Furthermore, the data were converted from RGB to gray, normalized and
rounded to 2 decimal places (to reduce the storage size). More
information about the data can be found in my DataSets
repository (I included an Rmarkdown file).
I’ll build the kernel k-nearest-neighbors models in the same way I’ve done for the mnist data set and then I’ll compare the results.
# using system('wget..') on a linux OS
system("wget https://raw.githubusercontent.com/mlampros/DataSets/master/cifar_10.zip")
cifar_10 <- read.table(unz("cifar_10.zip", "cifar_10.csv"), nrows = 60000, header = T,
quote = "\"", sep = ",")
X = cifar_10[, -ncol(cifar_10)]
dim(X)
## [1] 60000 1024
# the KernelKnn function requires that the labels are numeric and start from 1 : Inf
y = cifar_10[, ncol(cifar_10)]
table(y)
## y
## 1 2 3 4 5 6 7 8 9 10
## 6000 6000 6000 6000 6000 6000 6000 6000 6000 6000
The parameter settings are similar to those for the mnist data,
irlba_singlular_vectors | k | method | kernel |
---|---|---|---|
40 | 8 | braycurtis | biweight_tricube_MULT |
svd_irlb = irlba(as.matrix(X), nv = 40, nu = 40, verbose = F) # irlba truncated svd
new_x = as.matrix(X) %*% svd_irlb$v # new_x using the 40 right singular vectors
fit = KernelKnnCV(as.matrix(new_x), y, k = 8, folds = 4, method = 'braycurtis',
weights_function = 'biweight_tricube_MULT', regression = F,
threads = 6, Levels = sort(unique(y)))
# str(fit)
acc_fit = unlist(lapply(1:length(fit$preds),
function(x) acc(y[fit$folds[[x]]],
fit$preds[[x]])))
acc_fit
## [1] 0.4080667 0.4097333 0.4040000 0.4102667
cat('mean accuracy using cross-validation :', mean(acc_fit), '\n')
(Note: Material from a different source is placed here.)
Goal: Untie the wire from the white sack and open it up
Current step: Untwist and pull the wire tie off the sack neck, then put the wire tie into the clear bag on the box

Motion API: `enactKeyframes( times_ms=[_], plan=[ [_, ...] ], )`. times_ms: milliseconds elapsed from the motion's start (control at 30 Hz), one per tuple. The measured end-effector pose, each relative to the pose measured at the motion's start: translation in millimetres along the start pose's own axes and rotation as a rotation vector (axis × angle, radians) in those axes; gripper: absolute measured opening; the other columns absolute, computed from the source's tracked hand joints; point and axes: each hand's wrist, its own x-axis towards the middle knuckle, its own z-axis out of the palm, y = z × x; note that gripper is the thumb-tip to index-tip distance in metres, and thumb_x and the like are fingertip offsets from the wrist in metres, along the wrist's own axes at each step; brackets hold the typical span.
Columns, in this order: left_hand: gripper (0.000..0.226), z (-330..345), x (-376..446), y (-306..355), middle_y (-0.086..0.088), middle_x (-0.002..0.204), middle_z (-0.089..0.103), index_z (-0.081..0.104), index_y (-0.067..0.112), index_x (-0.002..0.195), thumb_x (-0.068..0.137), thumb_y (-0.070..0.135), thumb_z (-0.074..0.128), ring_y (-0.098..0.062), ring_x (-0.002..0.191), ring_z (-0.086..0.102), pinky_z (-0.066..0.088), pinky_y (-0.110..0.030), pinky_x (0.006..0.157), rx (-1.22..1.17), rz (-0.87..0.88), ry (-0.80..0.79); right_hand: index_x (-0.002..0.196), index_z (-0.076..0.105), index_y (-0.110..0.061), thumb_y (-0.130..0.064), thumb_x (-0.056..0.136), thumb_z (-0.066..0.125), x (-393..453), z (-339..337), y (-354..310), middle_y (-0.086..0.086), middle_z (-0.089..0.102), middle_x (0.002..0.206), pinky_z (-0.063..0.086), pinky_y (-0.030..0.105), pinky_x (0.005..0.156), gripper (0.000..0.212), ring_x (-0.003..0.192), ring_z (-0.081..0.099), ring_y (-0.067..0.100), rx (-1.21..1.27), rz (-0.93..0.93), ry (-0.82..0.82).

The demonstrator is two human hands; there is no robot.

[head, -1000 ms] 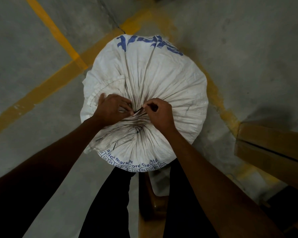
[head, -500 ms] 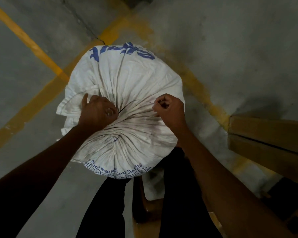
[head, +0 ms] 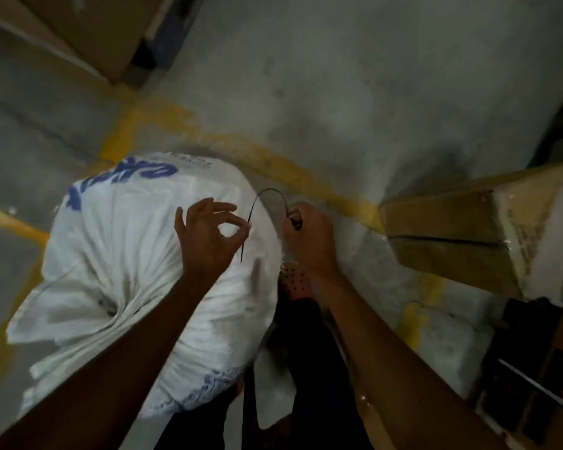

## mean accuracy using cross-validation : 0.4080167
The accuracy of a 4-fold cross-validation model using truncated svd is 40.8%.
Next, I’ll run the KernelKnnCV using the HOG-descriptors,
hog = HOG_apply(X, cells = 6, orientations = 9, rows = 32,
columns = 32, threads = 6)
##
## time to complete : 3.394621 secs
dim(hog)
## [1] 60000 324
fit_hog = KernelKnnCV(hog, y, k = 20, folds = 4, method = 'braycurtis',
weights_function = 'biweight_tricube_MULT', regression = F,
threads = 6, Levels = sort(unique(y)))
# str(fit_hog)
acc_fit_hog = unlist(lapply(1:length(fit_hog$preds),
function(x) acc(y[fit_hog$folds[[x]]],
fit_hog$preds[[x]])))
acc_fit_hog
## [1] 0.5807333 0.5884000 0.5777333 0.5861333
cat('mean accuracy for hog-features using cross-validation :', mean(acc_fit_hog), '\n')
## mean accuracy for hog-features using cross-validation : 0.58325
By using hog-descriptors in a 4-fold cross-validation model the accuracy in the cifar-10 data increases from 40.8% to 58.3% (approx. 17.5% difference).